Latin America: why did Monsanto profits dip?
The Missouri-based biotech giant Monsanto Company announced on Jan. 7 that its revenues for September through November 2014, the first quarter of the company's current fiscal year, fell to $2.87 billion from $3.14 billion for the same period the year before. The decline was less than analysts had expected. According to Bloomberg News, this was because the losses, including a 12% drop in corn seed sales, were partly offset by sales of Monsanto's new Intacta soybeans, which the company says are genetically modified to withstand pests in South America. But the losses themselves were "in part, due to the reduction in sowing areas in South America," the Spanish agricultural news site agroinformación.com reported. Agroinformación.com also cited resistance to the construction of a seed processing plant in Malvinas Argentinas in Argentina's central Córdoba province. (Bloomberg, Jan. 7; agroinformación.com, Jan. 8)
In December residents of Malvinas Argentinas—a small working-class town near the provincial capital, also named Córdoba—celebrated their success so far in stopping Monsanto's factory, which was to be the company's largest South American seed processing plant. Since September 2013 residents have been blocking construction crews' access to the site. Construction has in fact been suspended since January 2014, when an appeals court ordered the company to produce a new environmental impact study. Although the provincial government initially promoted the construction, in February the province's Environmental Secretariat rejected the company' new study. Monsanto is now reportedly looking at other sites.

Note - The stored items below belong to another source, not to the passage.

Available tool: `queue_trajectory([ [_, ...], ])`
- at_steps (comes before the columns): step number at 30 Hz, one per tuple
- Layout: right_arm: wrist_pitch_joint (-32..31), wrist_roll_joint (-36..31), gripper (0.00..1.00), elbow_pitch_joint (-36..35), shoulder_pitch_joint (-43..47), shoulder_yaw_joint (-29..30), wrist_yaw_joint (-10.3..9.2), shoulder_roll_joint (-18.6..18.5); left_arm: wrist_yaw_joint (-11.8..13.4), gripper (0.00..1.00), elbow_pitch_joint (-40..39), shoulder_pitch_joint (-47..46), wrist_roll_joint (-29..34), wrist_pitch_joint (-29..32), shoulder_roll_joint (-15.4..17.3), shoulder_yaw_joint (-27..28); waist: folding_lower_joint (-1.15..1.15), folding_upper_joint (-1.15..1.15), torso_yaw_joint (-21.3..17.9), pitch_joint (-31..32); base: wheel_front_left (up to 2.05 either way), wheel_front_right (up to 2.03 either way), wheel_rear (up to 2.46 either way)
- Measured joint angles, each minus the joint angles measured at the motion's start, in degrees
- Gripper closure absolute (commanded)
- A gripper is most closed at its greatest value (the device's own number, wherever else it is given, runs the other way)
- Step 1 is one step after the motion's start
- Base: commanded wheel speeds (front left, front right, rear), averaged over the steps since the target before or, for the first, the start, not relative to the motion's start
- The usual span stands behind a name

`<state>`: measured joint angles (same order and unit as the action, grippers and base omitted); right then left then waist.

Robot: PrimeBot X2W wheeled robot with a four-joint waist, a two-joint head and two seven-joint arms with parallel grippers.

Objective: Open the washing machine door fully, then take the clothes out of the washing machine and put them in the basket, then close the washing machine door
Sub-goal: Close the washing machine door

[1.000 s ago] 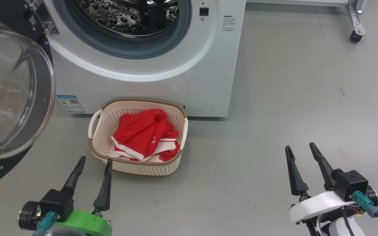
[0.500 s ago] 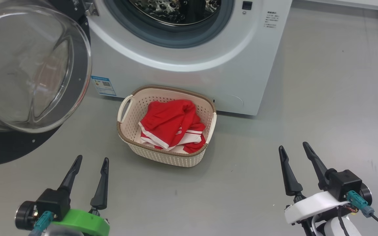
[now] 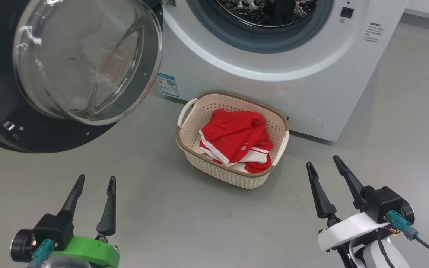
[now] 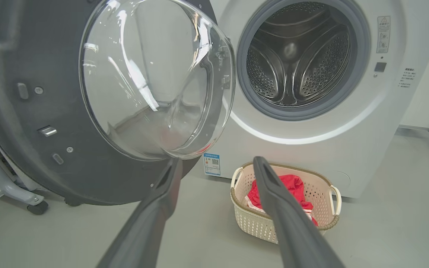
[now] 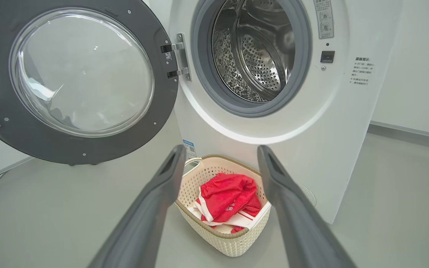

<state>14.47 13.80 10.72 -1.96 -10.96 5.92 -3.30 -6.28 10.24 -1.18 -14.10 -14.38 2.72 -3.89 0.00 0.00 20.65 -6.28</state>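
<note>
The washing machine door [image 3: 84, 63] is standing swung wide open on its hinge [image 5: 179, 56] at the left of the washing machine [image 3: 274, 93]. Its inner face is turning toward the robot, and its glass bowl [image 4: 155, 82] is bulging outward from the black rim. The round opening is lying uncovered, with the grey rubber ring [image 4: 363, 74] circling it and the perforated steel drum [image 4: 292, 63] showing behind it. A blue sticker [image 3: 167, 82] is sitting at the lower left corner of the machine's front.

The basket [image 3: 222, 173] is resting on the floor [image 3: 184, 223], just before the bottom edge of the machine's front and below the opening. The clothes [image 3: 237, 137] are lying bunched inside it, red with white stripes, with a little white fabric underneath.

The left gripper [image 3: 97, 177] is hovering over the floor near the robot, below the open door, with its two fingers parted and gripping nothing. The right gripper [image 3: 322, 160] is hanging at the other side, to the right of the basket and apart from it, its fingers likewise spread and holding nothing.
</note>
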Motion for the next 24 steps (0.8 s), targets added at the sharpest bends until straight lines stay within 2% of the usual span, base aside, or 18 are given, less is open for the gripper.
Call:
queue_trajectory([
  [8,0.0,0.02,0.0,0.2,0.0,-0.15,0.02,-0.01,-0.01,0.0,0.11,0.03,0.0,0.0,-0.05,-0.64,0.0,0.0,5.51,0.33,0.0,0.0,0.0],
  [14,0.0,0.01,0.0,0.93,-1.16,-2.16,0.3,0.01,0.19,0.0,-0.58,0.24,-0.09,0.0,-0.1,1.16,0.0,0.0,8.96,0.29,0.0,0.0,0.0],
  [24,-0.01,0.03,0.0,2.02,-1.78,-3.56,0.56,0.0,0.51,0.0,-1.52,1.43,-0.46,-0.01,-0.12,2.15,0.0,0.0,10.52,0.58,0.0,0.0,0.0],
])
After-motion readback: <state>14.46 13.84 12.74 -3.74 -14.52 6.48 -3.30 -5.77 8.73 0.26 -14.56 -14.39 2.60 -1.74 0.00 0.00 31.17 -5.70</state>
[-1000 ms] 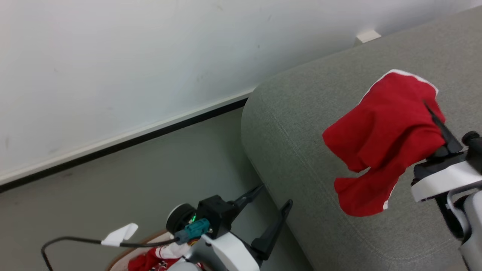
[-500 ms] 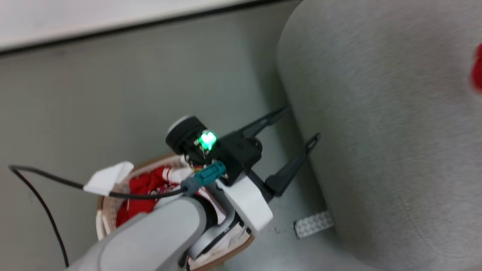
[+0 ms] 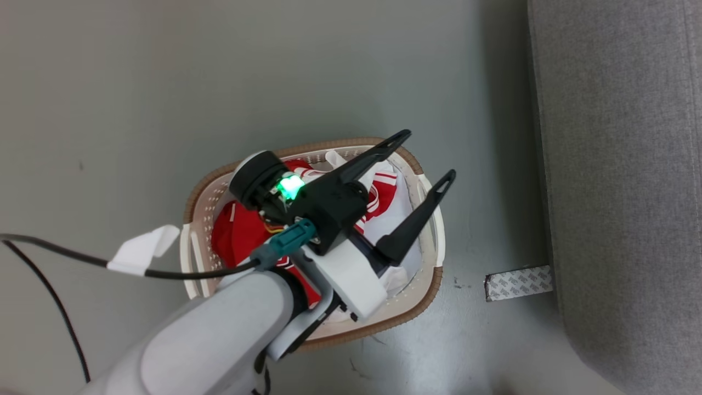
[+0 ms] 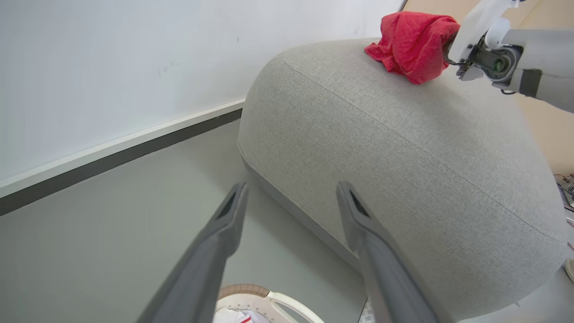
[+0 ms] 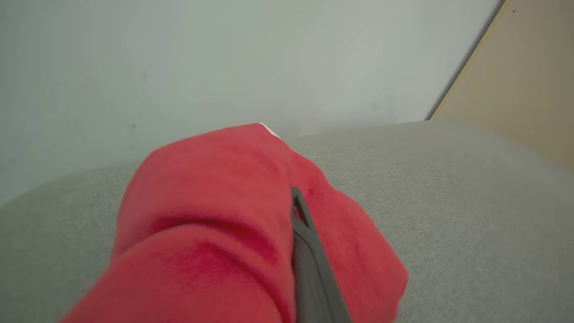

Despite activists' apparent success in Malvinas Argentinas—and a growing Latin American movement against Monsanto and other producers of genetically modified (GM) seeds—Argentina's major farmers still rely heavily on the products. The country's huge soybean crop is 100% transgenic, as are 92% of the cotton crop and 84% of the corn crop. The 23.9 million hectares of GM crop in the country represent the world's third largest surface sowed with transgenic seed, after the US with 69.5 million hectares and Brazil with 36.6 million hectares. (BBC Mundo, Dec. 14)
From Weekly News Update on the Americas, January 11.